Hi, everyone. I wanted to talk a little bit more about the price increase. So sounds like you said by the end of the year it would impact about 750,000 domestic subs. So by my math that's around 25% of your domestic digital-only new subs. How did you choose, exactly which cohorts you are going to take price on? How do we think about the other 75% of the base? I know a lot of those are on promo pricing. But how do we think about the full price of the product moving forward more broadly? Thank you.

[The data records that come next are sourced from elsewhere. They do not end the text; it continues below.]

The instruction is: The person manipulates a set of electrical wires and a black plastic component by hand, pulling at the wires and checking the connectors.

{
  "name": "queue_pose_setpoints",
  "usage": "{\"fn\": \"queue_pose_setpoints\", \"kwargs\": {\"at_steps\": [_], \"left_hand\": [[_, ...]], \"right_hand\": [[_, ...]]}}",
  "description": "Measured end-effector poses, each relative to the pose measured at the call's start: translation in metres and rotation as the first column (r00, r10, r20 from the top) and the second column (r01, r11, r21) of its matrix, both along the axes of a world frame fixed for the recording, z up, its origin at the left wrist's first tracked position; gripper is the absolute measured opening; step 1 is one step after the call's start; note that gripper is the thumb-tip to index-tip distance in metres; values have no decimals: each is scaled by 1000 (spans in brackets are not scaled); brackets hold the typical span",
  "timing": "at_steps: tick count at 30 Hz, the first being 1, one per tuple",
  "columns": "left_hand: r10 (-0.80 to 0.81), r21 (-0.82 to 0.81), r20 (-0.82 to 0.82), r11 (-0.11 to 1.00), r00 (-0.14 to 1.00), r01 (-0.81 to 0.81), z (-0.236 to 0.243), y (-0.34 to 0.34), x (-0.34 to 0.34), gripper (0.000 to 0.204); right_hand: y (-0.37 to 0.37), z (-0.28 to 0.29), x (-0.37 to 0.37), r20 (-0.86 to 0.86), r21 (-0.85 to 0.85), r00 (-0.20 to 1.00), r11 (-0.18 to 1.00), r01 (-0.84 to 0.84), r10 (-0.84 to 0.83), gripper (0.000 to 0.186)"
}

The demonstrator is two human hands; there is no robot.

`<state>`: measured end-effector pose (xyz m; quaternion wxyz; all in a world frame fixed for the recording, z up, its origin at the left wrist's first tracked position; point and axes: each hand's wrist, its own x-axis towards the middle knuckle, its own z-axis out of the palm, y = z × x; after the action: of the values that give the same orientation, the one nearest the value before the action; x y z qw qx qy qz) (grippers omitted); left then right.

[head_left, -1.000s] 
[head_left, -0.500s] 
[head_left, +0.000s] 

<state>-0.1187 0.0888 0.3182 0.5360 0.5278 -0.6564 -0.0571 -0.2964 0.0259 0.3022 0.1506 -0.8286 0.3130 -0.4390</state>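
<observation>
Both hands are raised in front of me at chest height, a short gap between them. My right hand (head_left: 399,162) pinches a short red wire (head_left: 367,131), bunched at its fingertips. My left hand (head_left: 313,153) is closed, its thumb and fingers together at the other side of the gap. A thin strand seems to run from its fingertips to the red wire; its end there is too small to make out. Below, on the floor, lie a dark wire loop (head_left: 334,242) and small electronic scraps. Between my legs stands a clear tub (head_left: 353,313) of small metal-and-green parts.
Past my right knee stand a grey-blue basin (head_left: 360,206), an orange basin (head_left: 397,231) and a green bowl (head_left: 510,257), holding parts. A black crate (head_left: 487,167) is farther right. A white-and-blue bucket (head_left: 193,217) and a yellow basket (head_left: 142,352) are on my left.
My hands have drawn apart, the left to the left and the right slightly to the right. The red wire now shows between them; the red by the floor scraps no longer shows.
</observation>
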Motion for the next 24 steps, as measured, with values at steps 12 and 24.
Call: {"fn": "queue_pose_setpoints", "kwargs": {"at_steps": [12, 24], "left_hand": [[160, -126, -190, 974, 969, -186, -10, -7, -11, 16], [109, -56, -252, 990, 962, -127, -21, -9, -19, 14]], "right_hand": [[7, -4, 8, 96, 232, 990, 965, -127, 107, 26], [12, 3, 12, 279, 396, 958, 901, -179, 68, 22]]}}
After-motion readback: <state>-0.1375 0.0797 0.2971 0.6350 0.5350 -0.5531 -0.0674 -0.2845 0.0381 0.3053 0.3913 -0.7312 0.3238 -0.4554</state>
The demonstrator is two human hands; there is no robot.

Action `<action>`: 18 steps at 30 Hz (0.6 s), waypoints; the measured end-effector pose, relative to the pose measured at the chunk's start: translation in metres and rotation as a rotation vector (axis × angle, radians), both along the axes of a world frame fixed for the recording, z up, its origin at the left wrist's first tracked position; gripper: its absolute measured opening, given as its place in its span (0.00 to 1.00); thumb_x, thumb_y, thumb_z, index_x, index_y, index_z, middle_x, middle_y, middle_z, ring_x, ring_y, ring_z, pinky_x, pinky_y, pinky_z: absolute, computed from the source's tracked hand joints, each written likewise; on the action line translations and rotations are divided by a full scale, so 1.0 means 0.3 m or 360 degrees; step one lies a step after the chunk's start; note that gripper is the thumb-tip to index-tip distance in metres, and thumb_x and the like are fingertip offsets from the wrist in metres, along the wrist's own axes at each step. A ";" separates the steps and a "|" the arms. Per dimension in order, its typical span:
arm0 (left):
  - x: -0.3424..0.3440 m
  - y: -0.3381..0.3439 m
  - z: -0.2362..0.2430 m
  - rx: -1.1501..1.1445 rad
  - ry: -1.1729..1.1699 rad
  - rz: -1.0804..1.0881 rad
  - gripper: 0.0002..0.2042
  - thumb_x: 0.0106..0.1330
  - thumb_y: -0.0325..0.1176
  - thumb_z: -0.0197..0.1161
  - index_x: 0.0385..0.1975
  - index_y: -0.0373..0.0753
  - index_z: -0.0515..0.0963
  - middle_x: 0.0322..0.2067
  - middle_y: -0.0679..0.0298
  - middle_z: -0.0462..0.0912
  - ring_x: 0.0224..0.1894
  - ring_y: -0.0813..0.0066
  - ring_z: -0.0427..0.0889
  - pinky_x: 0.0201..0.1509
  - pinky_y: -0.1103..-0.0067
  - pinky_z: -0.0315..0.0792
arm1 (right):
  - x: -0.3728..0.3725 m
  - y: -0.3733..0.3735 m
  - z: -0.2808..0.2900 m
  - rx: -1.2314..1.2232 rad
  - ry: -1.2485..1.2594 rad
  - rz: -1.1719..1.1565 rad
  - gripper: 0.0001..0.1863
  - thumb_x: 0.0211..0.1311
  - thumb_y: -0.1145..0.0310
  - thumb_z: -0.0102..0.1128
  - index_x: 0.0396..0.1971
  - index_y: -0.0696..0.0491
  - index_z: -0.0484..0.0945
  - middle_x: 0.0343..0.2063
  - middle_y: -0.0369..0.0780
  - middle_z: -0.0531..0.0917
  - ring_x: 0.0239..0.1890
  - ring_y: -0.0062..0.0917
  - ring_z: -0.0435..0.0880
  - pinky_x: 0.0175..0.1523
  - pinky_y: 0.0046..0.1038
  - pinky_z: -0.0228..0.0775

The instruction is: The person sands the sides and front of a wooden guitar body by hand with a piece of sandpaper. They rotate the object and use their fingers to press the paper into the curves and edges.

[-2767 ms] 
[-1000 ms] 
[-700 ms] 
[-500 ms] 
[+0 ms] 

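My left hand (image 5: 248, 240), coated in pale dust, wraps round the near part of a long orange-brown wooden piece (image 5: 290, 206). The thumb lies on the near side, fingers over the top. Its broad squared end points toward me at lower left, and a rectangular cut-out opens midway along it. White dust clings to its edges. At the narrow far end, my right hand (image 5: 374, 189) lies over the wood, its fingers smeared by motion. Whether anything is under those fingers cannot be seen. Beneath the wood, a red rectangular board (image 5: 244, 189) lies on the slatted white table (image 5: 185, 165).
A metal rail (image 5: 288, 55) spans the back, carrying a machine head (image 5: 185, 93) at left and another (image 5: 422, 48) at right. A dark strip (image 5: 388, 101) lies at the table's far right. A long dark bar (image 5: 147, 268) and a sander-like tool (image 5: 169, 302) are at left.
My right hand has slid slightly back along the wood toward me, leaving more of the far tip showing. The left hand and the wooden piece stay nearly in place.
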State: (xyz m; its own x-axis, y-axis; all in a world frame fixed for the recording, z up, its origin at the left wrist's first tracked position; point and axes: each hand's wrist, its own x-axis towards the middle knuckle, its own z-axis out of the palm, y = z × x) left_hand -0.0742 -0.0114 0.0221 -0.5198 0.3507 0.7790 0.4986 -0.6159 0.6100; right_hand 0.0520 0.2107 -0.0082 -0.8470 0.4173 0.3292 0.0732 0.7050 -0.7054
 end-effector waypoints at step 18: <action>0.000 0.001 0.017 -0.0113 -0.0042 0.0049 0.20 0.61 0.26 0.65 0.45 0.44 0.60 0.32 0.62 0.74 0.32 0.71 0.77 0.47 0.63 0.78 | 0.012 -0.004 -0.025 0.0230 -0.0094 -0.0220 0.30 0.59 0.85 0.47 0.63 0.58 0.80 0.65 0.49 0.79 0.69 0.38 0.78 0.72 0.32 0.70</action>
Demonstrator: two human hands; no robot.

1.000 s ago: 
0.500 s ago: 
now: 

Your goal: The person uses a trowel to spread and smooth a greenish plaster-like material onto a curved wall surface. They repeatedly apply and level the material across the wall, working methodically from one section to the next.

Hi, good morning, John. Let me begin with that and I'll hand over to Roland. I mean just – and let me talk about the broad approach and I'll get Roland to deal with the specifics. This is the first price rise that we've introduced since the launch of the model. And we think it's entirely appropriate for the reasons I said. We've had many years of rising prices. We've also added hundreds of new journalists to our newsroom and in all sorts of ways broadened – extended our offering to subscribers. And we think The Times will continue to represent really good value. We think it made sense as obviously, we currently have a file with a large number of people, who are fairly new to us and many of whom are still enjoying introductory offers. We thought it was appropriate to take if you like our more tenured subscribers many of whom have been enjoying The Times for many, many years without a price rise and beginning the process of moving prices up with that group. But with a view as Roland said that over time, this new as were headline ticker price is going to become the norm for everyone who becomes a full price subscriber of – to The New York Times on digital and that means ultimately we – once people are out of their introductory period, the target will be to get as many as possible of our subscribers to this new pool price. But Roland do you want to talk a bit about the 750,000?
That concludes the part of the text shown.